Within the material below, locate the line with "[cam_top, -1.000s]" and the line with "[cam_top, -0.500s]", then return those two lines and all lines between them, exactly as written.

[STORED DATA]:
────────────────────

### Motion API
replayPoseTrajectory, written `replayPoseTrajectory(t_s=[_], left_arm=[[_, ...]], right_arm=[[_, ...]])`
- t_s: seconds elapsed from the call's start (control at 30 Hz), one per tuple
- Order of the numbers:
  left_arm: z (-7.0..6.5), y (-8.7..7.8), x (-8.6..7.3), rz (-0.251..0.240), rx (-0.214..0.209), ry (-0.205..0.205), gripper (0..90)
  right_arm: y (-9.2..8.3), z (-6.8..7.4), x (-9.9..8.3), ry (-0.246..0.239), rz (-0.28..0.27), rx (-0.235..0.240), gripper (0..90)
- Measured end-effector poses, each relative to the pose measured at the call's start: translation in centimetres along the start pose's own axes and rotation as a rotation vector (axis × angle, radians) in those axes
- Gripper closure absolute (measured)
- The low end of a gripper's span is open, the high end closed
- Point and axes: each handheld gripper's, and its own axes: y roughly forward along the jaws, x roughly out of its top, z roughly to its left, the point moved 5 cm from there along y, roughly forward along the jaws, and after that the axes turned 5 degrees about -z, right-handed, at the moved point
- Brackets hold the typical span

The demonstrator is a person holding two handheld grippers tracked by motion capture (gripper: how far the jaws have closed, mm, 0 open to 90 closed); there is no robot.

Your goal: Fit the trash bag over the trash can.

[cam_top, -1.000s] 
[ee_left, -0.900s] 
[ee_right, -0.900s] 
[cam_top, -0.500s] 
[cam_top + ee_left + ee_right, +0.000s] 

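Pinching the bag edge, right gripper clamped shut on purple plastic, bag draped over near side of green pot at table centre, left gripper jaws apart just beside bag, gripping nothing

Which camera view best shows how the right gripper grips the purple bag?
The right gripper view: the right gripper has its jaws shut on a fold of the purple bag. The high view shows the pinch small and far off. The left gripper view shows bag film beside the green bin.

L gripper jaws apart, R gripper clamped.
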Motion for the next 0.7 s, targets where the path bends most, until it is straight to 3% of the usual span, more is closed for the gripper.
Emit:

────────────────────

[RESULT OF THIS TASK]:
[cam_top, -1.000s] 
[ee_left, -0.900s] 
[ee_right, -0.900s] 
[cam_top, -0.500s] 

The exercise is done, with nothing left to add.